SUPPLIED RECORDS:
────────

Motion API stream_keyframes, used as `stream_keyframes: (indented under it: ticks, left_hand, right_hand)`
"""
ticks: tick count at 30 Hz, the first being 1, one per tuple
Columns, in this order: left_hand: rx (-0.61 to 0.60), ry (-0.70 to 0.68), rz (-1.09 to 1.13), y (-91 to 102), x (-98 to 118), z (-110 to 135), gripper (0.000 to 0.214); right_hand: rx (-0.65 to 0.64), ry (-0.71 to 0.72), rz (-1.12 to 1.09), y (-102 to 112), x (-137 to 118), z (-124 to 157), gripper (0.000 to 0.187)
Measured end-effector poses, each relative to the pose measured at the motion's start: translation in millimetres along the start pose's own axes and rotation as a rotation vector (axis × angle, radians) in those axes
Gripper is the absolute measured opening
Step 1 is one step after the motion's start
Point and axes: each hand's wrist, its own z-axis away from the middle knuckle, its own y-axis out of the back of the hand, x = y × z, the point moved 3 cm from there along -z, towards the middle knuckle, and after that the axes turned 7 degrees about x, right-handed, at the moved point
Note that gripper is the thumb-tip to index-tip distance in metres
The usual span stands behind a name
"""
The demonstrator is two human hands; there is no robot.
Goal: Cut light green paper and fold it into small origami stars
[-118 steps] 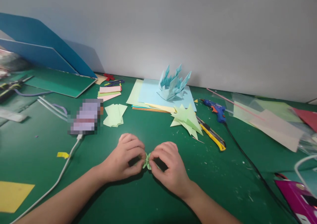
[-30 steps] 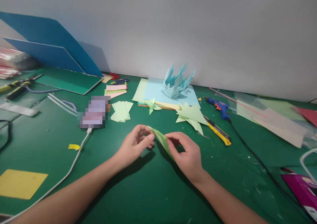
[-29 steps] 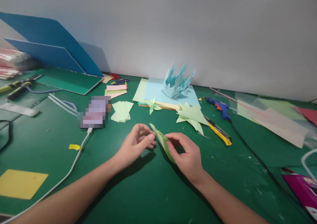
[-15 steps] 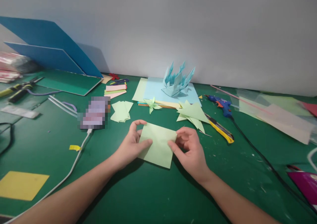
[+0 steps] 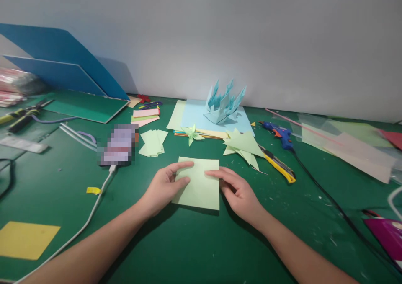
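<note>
A pale green square sheet of paper (image 5: 199, 189) is held a little above the green table, between my two hands. My left hand (image 5: 161, 189) grips its left side, index finger and thumb lying on top and the other fingers hidden behind. At the right edge, my right hand (image 5: 240, 192) pinches the sheet, its index finger over the top face and its thumb partly out of sight beneath. Just beyond lie a small folded green paper flower (image 5: 192, 134), a pile of cut green paper pieces (image 5: 153, 143) and pointed green paper shapes (image 5: 241, 143).
A blue folded-paper piece (image 5: 218, 112) stands on light blue sheets at the back. To the right lie a yellow utility knife (image 5: 279, 166) and a blue glue gun (image 5: 282, 137) with its cord. A blurred-out phone (image 5: 119, 145) on a white cable and pliers (image 5: 27, 116) are left.
The green sheet has turned slightly and now sits squarer to me. My right hand's index finger has moved onto its top face, while the thumb has slipped off to the edge.
</note>
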Motion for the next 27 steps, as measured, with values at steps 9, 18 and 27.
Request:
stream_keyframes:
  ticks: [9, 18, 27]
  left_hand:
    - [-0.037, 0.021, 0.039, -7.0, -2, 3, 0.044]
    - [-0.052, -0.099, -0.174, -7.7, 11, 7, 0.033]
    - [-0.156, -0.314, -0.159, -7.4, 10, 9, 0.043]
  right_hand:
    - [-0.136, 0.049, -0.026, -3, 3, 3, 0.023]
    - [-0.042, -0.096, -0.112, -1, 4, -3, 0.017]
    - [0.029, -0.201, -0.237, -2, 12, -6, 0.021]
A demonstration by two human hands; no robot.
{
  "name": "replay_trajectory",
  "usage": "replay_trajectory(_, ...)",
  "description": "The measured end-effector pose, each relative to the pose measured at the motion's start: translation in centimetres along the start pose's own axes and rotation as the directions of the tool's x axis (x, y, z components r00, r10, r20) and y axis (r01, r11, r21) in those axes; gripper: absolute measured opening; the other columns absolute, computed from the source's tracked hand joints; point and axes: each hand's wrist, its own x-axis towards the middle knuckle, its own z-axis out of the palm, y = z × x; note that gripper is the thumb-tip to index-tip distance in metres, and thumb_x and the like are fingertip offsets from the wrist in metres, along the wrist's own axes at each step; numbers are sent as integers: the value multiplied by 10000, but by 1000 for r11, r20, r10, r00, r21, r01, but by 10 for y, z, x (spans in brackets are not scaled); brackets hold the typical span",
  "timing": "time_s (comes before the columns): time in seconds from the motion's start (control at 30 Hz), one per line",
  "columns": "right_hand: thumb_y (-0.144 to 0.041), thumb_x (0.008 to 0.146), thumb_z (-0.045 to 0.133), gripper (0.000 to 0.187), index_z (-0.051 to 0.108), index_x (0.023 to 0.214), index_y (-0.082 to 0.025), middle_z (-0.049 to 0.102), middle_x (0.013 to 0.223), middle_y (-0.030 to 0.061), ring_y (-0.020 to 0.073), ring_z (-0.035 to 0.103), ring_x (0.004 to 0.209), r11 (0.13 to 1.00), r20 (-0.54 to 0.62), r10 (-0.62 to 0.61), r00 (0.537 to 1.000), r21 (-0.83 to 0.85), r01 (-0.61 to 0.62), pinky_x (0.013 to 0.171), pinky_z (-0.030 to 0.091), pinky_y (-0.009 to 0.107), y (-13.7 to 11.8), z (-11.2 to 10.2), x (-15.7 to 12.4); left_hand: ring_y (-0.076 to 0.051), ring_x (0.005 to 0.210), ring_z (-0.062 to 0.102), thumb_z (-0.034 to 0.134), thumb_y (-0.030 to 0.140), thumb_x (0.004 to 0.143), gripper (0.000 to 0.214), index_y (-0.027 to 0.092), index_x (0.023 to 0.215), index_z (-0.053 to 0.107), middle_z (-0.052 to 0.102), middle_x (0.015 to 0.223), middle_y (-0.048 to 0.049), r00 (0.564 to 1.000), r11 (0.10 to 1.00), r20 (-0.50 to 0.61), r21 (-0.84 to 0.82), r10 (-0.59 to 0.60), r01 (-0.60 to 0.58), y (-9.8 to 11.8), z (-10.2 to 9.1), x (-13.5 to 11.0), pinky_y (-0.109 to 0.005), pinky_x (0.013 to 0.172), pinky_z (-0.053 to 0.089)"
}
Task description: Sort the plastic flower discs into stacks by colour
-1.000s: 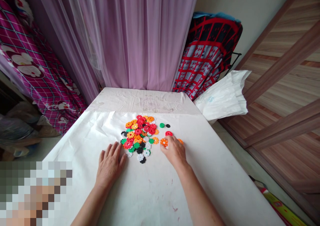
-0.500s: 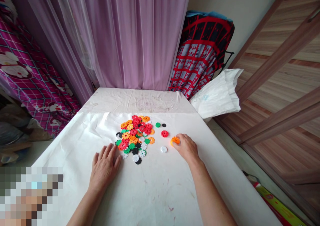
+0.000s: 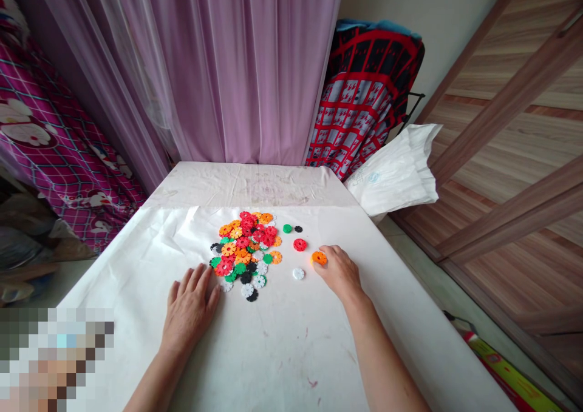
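Since the earlier frame of one second ago, the right hand (image 3: 340,272) has moved farther to the right of the mixed pile (image 3: 243,242), and the orange disc (image 3: 319,257), which stood then close beside this pile, seems now to lie flat on top of the orange stack. Going from the left, the left hand (image 3: 191,309) rests palm down on the white table cover (image 3: 264,351), just beside the near left side of the pile, its fingers a little apart and no disc visible in it. To the right of the pile come the green stack (image 3: 286,229), the white stack (image 3: 298,273) nearer to the person, the black disc (image 3: 298,229), the red stack (image 3: 299,244), and then the orange one, the farthest right from the pile. The right thumb and forefinger touch its edge; whether they pinch it or only rest there, I cannot tell. For doing this step well, I think the rims should be made even before the fingers loosen, and the hand should be lifted straight, because a sideways pull could slide the top disc toward the pile.
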Motion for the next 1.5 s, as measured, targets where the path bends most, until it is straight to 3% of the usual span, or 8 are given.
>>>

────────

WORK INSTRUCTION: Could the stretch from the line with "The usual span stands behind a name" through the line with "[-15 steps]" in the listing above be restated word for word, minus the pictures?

FINISHED EXERCISE:
The usual span stands behind a name
"""
The demonstrator is two human hands; there is no robot.
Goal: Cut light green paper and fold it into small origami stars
[-118 steps] 
[-30 steps] 
[-29 steps] 
[-15 steps] 

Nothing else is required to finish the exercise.